Rest assured, COVID-19 did not take God by surprise. Nor has it caused Him to withdraw His calling on our lives to love our neighbors as ourselves…including our youngest neighbors who are in, or are on the edge of, foster care. Pure and undefiled religion – caring for widows and orphans in their distress — is not redefined in the age of COVID-19 (coronavirus) .

Safe Place at School

There are many ways the COVID-19 (coronavirus) pandemic affects, or might affect, children and families who are either in the foster care system or are at risk of being so. The effects of the pandemic might put children at increased risk in ways that might not be so obvious.

When schools began closing, one could almost hear the cheers of children’s voices all across the nation. For many children, the idea of staying in the comfort of their own homes instead of getting up early and going to work hard in school all day is very appealing.

Teaching High Five Kid in Foster Care

For other children, however, the opposite is true. For some children, who come from homes marked by abuse, neglect, substance abuse, domestic violence, and other dysfunction, school was perhaps the only safe place they had. In their teachers, they had loving, caring adults who wanted to help them thrive, who didn’t harm them, who could look after them and perhaps even detect signs of abuse or neglect and protect them from further harm. They also had opportunities to safely talk to others about what they were enduring at home.


With school taken away from them, these children now not only lack their safety nets, but they are left at home for hours on end with abusive and/or neglectful parents, who may find themselves experiencing more stress due to the children’s constant presence, or perhaps due to financial concerns, and more.
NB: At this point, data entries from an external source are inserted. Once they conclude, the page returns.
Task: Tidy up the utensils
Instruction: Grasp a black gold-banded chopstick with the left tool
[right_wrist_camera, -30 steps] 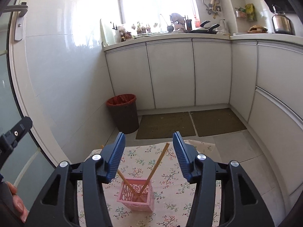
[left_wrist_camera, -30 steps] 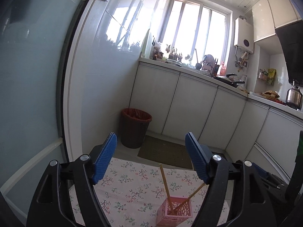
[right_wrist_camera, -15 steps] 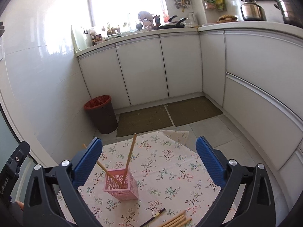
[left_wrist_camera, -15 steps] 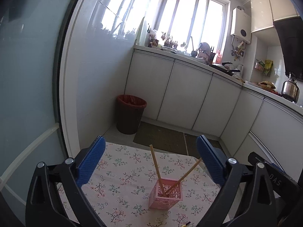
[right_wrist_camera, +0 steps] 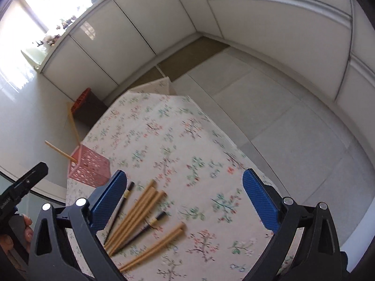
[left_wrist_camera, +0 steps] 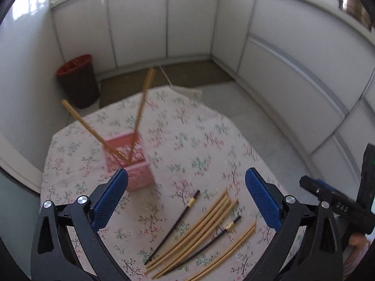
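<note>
Chopsticks (left_wrist_camera: 199, 231) loose at floral table (left_wrist_camera: 211, 145) near edge, pink basket (left_wrist_camera: 131, 164) left edge; white kitchen cabinets (left_wrist_camera: 187, 23) behind; both grippers (left_wrist_camera: 187, 201) (right_wrist_camera: 185, 201) gaping, empty.

Colours, as seen from my two hands. My left gripper (left_wrist_camera: 186, 202) — black frame, blue textured pads (left_wrist_camera: 110, 200), silver screw heads. My right gripper (right_wrist_camera: 185, 205) has the same black frame and blue pads (right_wrist_camera: 260, 202).

Tablecloth (left_wrist_camera: 201, 145): cream ground, printed with small floral sprigs in pink, red and green on dark twigs.

Basket (left_wrist_camera: 130, 161): pink plastic, lattice-patterned walls. The two chopsticks in the basket (left_wrist_camera: 140, 110) are tan wood.

Loose wooden chopsticks (left_wrist_camera: 199, 231) on the cloth are pale tan; the dark chopsticks (left_wrist_camera: 174, 224) are black, each with a gold band.

Bin (left_wrist_camera: 78, 80) — dark brown, red liner. Cabinets (left_wrist_camera: 189, 21) are white; the floor mat (right_wrist_camera: 187, 58) is olive-brown.
</note>
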Available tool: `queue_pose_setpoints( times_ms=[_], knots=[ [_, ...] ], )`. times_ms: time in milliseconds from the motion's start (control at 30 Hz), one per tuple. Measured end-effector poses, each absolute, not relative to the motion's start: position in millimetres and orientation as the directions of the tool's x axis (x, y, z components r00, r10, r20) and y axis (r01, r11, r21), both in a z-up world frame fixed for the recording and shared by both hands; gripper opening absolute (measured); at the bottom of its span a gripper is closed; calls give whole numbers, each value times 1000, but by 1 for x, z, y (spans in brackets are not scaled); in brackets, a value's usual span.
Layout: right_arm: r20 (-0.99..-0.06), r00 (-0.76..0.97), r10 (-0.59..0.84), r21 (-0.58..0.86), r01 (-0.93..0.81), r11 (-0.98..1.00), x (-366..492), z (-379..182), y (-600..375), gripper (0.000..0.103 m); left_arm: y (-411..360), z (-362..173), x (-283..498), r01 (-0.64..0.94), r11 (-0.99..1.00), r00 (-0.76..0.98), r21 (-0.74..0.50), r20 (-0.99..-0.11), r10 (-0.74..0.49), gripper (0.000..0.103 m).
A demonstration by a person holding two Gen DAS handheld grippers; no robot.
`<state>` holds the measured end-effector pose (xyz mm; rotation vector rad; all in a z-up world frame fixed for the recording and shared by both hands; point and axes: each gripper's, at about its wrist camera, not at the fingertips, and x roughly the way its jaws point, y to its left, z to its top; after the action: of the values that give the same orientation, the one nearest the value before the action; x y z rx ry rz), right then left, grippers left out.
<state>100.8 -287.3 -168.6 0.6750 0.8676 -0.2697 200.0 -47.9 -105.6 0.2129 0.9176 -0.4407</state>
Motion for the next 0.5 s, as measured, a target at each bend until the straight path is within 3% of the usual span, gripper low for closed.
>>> queue_pose_setpoints(
  times_ms=[200, 400, 500],
  knots=[
    [-796, 598, 88, 470, 521, 713, 86, -209, -313, 96, -83, -203, 244, 469, 883, 272, 13, -953, -131, 79],
    [-809, 572, 138, 484, 513, 710, 92, -219, -313, 96, -75, -259, 273, 431, 902, 134, -3, -989, -67, 54],
    [-819, 551, 160, 487, 519, 703, 95, -224, -311, 96, -80, -272, 270, 466, 883, 150, 54, -988, -19, 50]
  ],
)
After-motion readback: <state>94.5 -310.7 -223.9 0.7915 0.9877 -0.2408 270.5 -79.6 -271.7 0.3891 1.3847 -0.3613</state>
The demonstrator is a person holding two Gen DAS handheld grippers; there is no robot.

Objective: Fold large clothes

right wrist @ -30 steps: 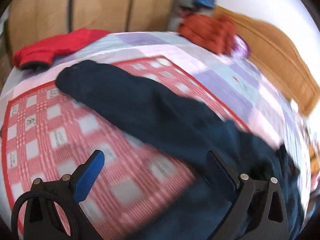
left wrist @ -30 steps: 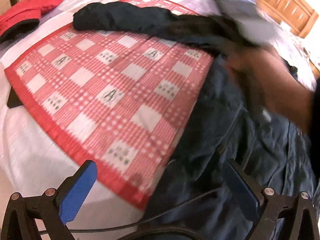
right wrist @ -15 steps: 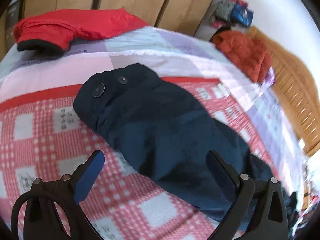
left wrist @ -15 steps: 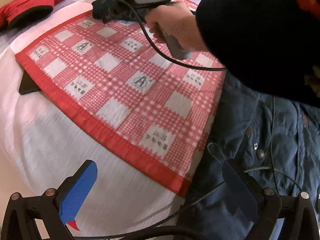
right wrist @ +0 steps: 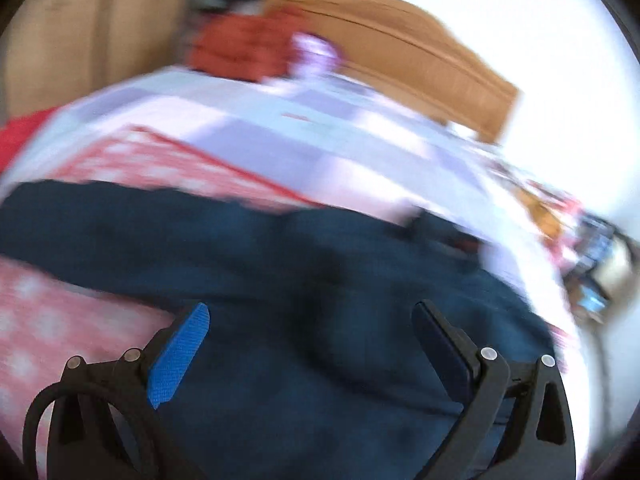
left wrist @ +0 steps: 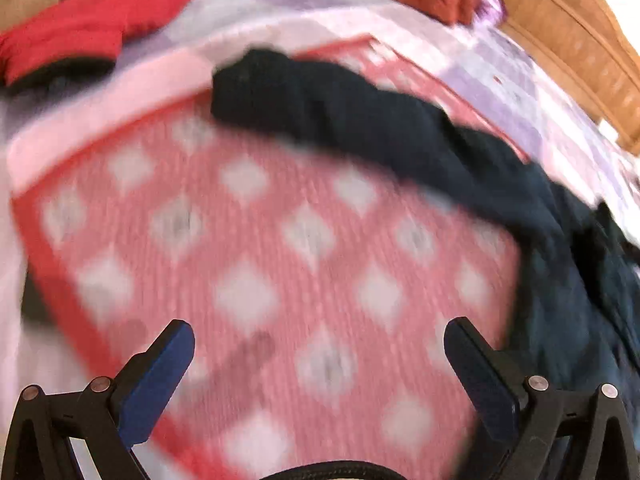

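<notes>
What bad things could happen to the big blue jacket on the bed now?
Both views are blurred, so this is a guess. The left tongs and right tongs are open and hold nothing, so a hasty grab might pinch only a loose wrinkle of the navy jacket. The jacket's sleeve lies across the red checked mat, so a tug could drag the mat along too.

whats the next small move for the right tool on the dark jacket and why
Probably lower the right tool onto the dark jacket just beneath it and close on a fold. Both tools are open and hold nothing, and the jacket lies unfolded, its sleeve stretched across the red checked mat. The left tool is over bare mat.
</notes>
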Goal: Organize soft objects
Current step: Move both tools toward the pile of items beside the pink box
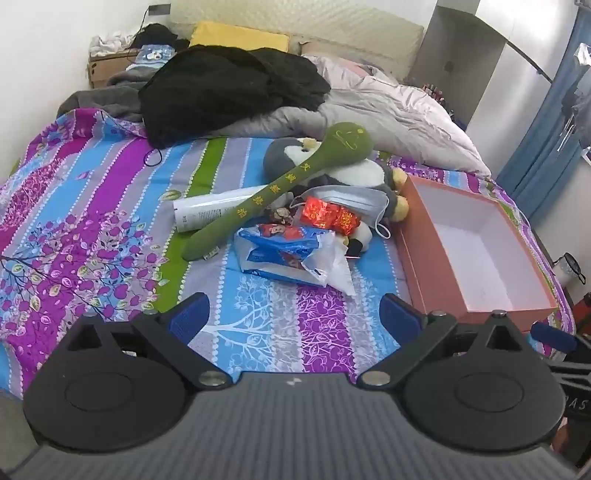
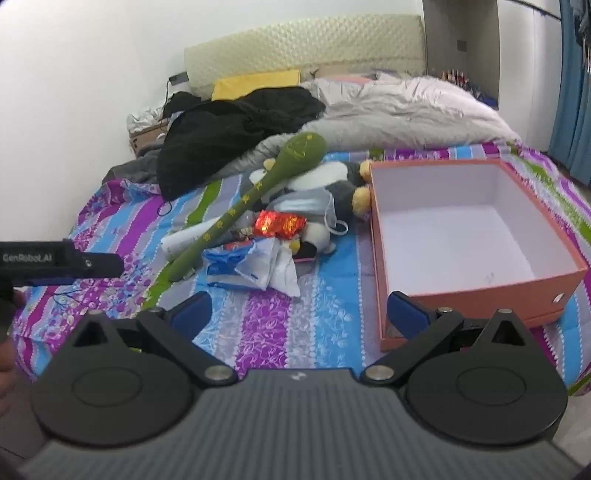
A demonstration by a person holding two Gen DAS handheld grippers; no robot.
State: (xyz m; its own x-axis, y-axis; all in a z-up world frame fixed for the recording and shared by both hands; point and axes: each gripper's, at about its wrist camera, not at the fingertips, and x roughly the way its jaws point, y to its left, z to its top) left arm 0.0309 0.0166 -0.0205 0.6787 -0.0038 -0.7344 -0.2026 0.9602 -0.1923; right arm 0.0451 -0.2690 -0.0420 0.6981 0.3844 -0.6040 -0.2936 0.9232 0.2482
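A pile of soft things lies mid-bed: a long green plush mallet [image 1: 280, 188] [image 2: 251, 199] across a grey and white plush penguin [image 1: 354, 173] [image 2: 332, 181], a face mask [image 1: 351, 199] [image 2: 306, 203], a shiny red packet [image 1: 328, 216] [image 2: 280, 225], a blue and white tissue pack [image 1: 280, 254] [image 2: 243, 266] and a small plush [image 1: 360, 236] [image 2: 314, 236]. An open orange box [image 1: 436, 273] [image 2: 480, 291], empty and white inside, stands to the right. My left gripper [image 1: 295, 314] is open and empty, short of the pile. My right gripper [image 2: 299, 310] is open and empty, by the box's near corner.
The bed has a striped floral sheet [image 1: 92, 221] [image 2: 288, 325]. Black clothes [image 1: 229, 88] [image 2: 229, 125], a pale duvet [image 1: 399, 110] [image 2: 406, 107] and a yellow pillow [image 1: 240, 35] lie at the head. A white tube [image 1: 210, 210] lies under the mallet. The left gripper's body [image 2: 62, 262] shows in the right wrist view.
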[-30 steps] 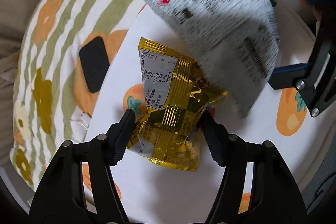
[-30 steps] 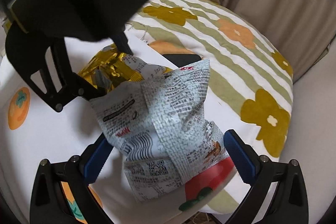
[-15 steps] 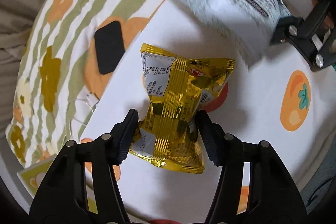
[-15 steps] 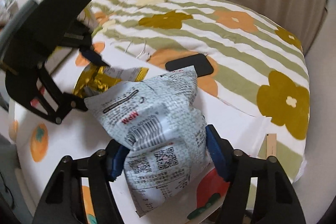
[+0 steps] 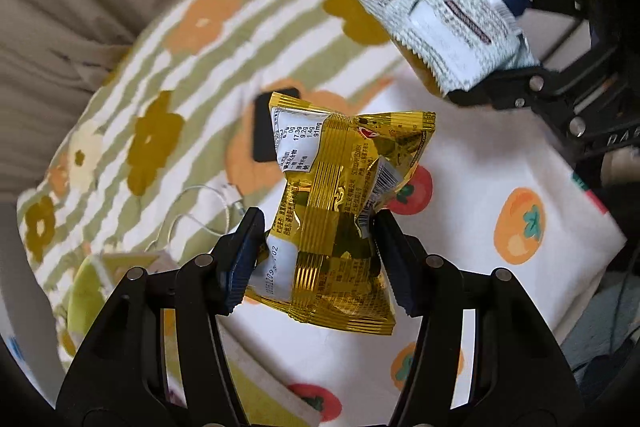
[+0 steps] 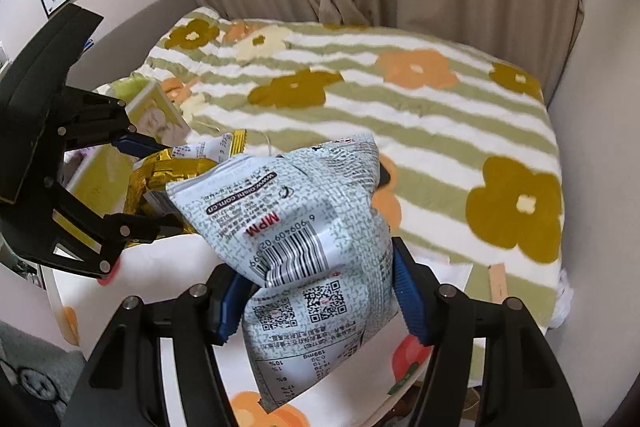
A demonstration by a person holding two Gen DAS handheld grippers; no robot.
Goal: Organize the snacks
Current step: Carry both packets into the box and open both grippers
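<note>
Between my left tongs (image 5: 320, 255) sits the gold bag (image 5: 340, 223), pinched at its lower half and hanging clear above the table (image 5: 500, 163). My right tongs (image 6: 316, 291) are clamping down on the grey bag (image 6: 296, 239), their jaws closing the last bit, blue pads (image 6: 408, 299) pressing its crumpled waist; it too is off the table, up beyond the far edge as my left camera sees it. Below lies the fruit-print cloth, and past the table's far-left edge the flowered blanket (image 6: 400, 115) with a phone (image 5: 264, 127) on it. By my left tongs' side a yellow-green box (image 6: 156, 115) stands open. I judge that is where snacks go. To do this well I should keep both grips firm without bursting the air-filled bags, keep the two apart, and lower each in turn.
</note>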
The increased stress puts these children at higher risk for abuse, and without school, they are less able to tell anyone they can trust about it.

Ways You Help During This Time

Will you join us in praying for children and families such as these? Pray that parents and caretakers will not take their stress out on their children, that they will provide for their children and love them as God calls them to, and that they will provide a safe home for their children in which they can thrive. For those children who are abused and/or neglected, pray that they will be known. Pray that others will hear or see something and call the appropriate authorities. Pray that the children can find safe adults and tell them that they are being harmed and pray that the children will be removed from their abusive homes and placed into safe homes with loving families.

In addition to praying, we would ask that you be extra vigilant in these times. Look out for signs of abuse and neglect. Listen for the quiet cries of children who suffer behind closed doors. If you suspect abuse or neglect, call the child abuse hotline in your area (or call the national hotline at 1-800-4-A-CHILD). Be your brother’s keeper in these difficult times. Children’s lives and well-being depend on the rest of us being hyper-vigilant by looking and listening and acting on what we see and hear.